Lockdowns force coming out
According to Kolkata-based physician, filmmaker and gay rights activist Tirthankar Guha Thakurata, the pandemic has forced some queer people to come out, succumbing to rising discomfort and pressure exerted by homophobic families.
"In most cases, family relations sour when a person reveals their identity. But many do not flee home. They find a breathing space or 'space out' in their workspaces. In the absence of these spaces, mental problems rose significantly," he said.
Not being able to express themselves freely in front of parents who are hostile, intolerant and often address transgender persons by their deadname or misgender them has created situations of severe distress, suicidal thoughts and self-harm.
Psychiatrist and queer feminist activist Ranjita Biswas (she/they) cites an incident. A gender-nonconforming person died under suspicious circumstances just days after leaving their peer group and going home to their birth parents. The final rites were performed with them dressed in bangles and a saree.
"When a member of our community asked their mother why she chose a saree for someone who had worn androgynous clothes all their life, she plainly said it was natural because after all, the deceased 'was her daughter,'" Biswas recalls.
The Indian queer mental health support infrastructure, already compromised with historical prejudice, is now struggling
In India, queer people's access to professional mental healthcare has been "very limited," according to community members such as Ankan Biswas, India's first transgender lawyer who has been working with the Human Rights Law Network in West Bengal.
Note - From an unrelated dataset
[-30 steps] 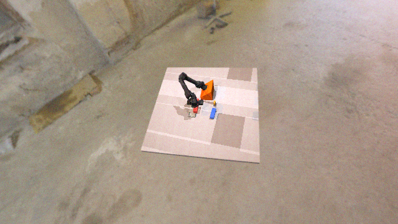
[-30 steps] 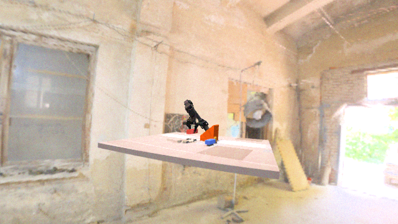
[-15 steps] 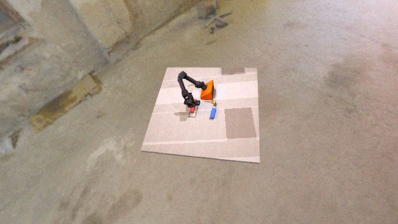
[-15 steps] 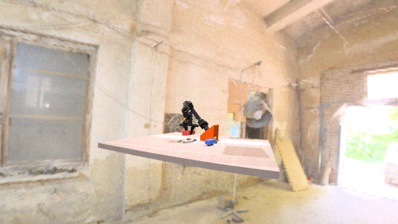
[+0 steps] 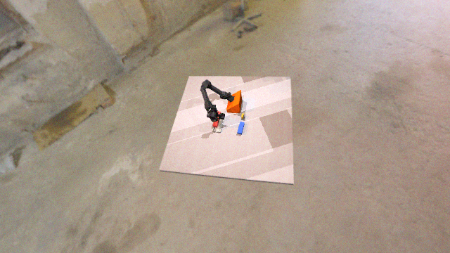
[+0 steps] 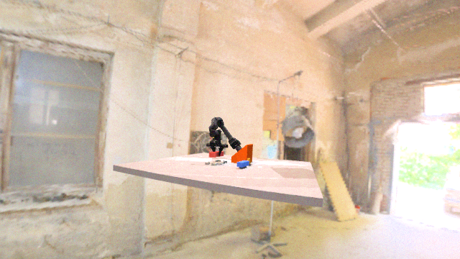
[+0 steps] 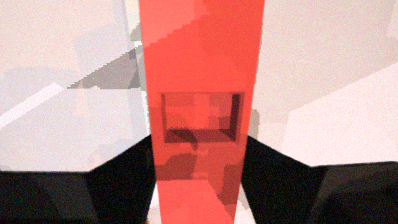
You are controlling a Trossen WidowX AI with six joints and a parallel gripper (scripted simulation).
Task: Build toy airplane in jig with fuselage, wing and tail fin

"A large majority of the psychiatrists still consider homosexuality as a disorder and practice 'correctional therapy'. It's only around the big cities that some queer-friendly psychiatrists can be found," Biswas said. "The pandemic has further widened the inequalities in access to mental health support for India's LGBTQ community."
Biswas is spending anxious days fielding an overwhelming amount of calls and rescue requests from queer members trapped in their homes, undergoing mental, verbal and even physical torture. "We don't have the space, I just tell them to wait and bear it a little longer," he said.
Medical care is dismal
Anuradha Krishnan's story, though not involving birth family, outlines how the lack of physical support spaces have affected India's queer population. Abandoned by her birth family when she came out to them as a trans woman in 2017, Anuradha Krishnan (she/they), founder of Queerythm in Kerala who is studying dentistry, had to move into an accommodation with four other persons.
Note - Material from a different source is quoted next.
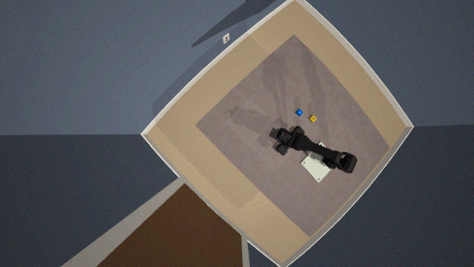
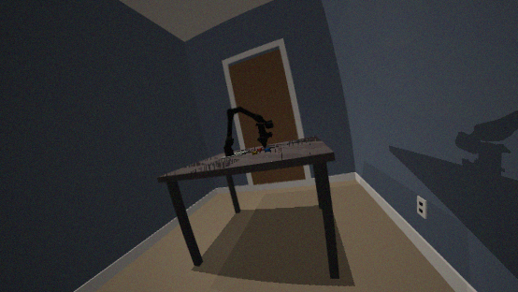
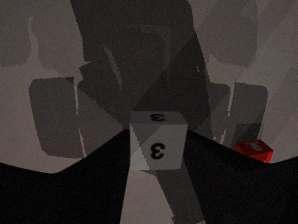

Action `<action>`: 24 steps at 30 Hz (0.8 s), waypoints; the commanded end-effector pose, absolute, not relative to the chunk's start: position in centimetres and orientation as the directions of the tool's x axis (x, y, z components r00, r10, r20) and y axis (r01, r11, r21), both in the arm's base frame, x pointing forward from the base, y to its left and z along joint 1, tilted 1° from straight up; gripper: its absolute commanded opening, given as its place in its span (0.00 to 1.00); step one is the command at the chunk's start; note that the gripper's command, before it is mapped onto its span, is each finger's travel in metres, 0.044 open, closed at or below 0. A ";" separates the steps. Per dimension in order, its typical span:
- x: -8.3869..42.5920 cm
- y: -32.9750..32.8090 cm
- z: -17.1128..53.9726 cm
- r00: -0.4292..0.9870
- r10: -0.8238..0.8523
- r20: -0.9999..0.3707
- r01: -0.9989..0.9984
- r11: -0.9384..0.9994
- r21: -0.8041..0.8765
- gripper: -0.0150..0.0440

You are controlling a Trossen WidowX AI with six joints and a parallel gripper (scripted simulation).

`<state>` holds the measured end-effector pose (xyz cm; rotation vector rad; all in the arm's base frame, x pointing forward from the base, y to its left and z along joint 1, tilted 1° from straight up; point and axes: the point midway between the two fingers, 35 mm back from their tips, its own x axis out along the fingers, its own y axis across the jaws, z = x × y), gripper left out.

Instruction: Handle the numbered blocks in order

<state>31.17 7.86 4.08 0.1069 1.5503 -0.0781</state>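
White block [image 3: 157,147], digit 3, is sitting on the table [image 1: 257,184] [image 2: 294,153] [image 3: 17,90], between the fingers; overhead, the arm is hiding it. Gripper [image 1: 274,133] [image 2: 265,146] [image 3: 156,136] is clamping it, one finger bearing on each side face. Block is looking roughly centred in the grip, so the squeeze should be loading both sides evenly. 3 is odd, so I'm reading this as grip-and-release: no lift, open next. Main risk is dragging it if the arm is rising before the fingers are clear.

Red block [image 2: 260,150] [image 3: 254,150] is lying just beyond one finger, digit too blurred to call. Wide opening could be nudging it out of order. Blue block [image 1: 299,112] [image 2: 267,150] and yellow block [image 1: 313,119] [image 2: 254,153] are sitting apart from the gripper. Arm [image 1: 322,150] [image 2: 246,113] is reaching out and down from above, keeping its links off them.
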 end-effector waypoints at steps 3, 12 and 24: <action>31.1 7.9 4.0 0.018 0.016 -1.000 0.122 0.992 0.019 0.59; 31.1 7.9 4.0 0.018 0.016 -1.000 0.122 0.992 0.019 0.93; 31.3 7.8 9.6 0.018 0.017 -1.000 0.122 0.992 0.019 0.80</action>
Isolation triggered my depression
"I am used to talking and hanging around with friends. Isolation triggered my depression and I had to seek psychiatric help." Living in cramped quarters did not help with quarantine requirements and all of them tested positive during the first wave.
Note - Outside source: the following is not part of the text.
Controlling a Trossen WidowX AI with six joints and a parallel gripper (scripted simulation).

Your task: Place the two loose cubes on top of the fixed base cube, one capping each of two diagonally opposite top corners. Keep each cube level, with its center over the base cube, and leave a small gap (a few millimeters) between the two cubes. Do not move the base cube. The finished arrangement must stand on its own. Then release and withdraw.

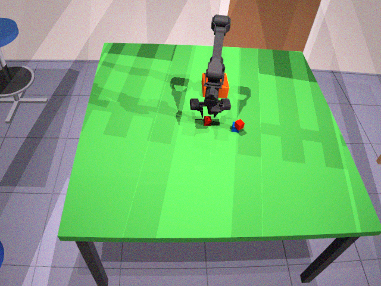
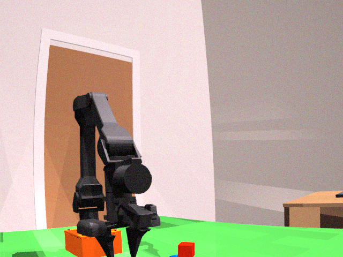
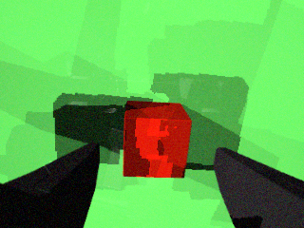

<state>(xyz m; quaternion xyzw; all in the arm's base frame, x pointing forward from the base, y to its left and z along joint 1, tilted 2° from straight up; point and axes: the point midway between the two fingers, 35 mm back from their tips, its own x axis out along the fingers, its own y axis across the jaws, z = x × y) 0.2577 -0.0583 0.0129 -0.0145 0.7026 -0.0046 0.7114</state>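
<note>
The blue base cube (image 1: pixel 234 127) (image 2: pixel 173 255) stands on the table, mostly hidden under a red cube (image 1: pixel 239 124) (image 2: pixel 186 249). That red cube rests on its top, looks level, and sits toward the right side as the top camera sees it. The other red cube (image 1: pixel 207 121) (image 3: pixel 157 147) lies on the table to the left of the base cube. My gripper (image 1: pixel 208 116) (image 2: pixel 121 255) (image 3: pixel 158 155) is open and points down just above this loose cube. In the wrist view the cube appears between the two fingertips, with green showing on both sides and no contact visible.
The orange block (image 1: pixel 224 92) (image 2: pixel 74 243) at the arm's foot stands behind the gripper on the green table (image 1: pixel 196 185). The base cube with its red cube is a short way to the gripper's right in the top view. Dark arm shadows fall around the loose cube.
</note>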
What is deeply worrying is that the Indian queer mental health support infrastructure, already compromised with historical prejudice, is now struggling, placing more and more pressure on queer collectives and peer support groups whose resources are wearing thin.
During the 10 months of the first wave of the pandemic in India in 2020, Y'all, a queer collective based in Manipur, received about 1,000 distress calls on their helpline number from LGBTQ+ individuals. In May 2021 alone, they received 450 such calls (including texts and WhatsApp messages) indicating a telling escalation in the number of queer people seeking help during the second wave.
As India's queer-friendly mental health support infrastructure continues to be tested, Y'all founder, Sadam Hanjabam, a gay man, says, "Honestly, we are struggling to handle such a large number of calls, it is so overwhelming. We are also dealing with our own anxieties. We are burning out."
Sreemanti Sengupta is a freelance writer, poet, and media studies lecturer based in Kolkata.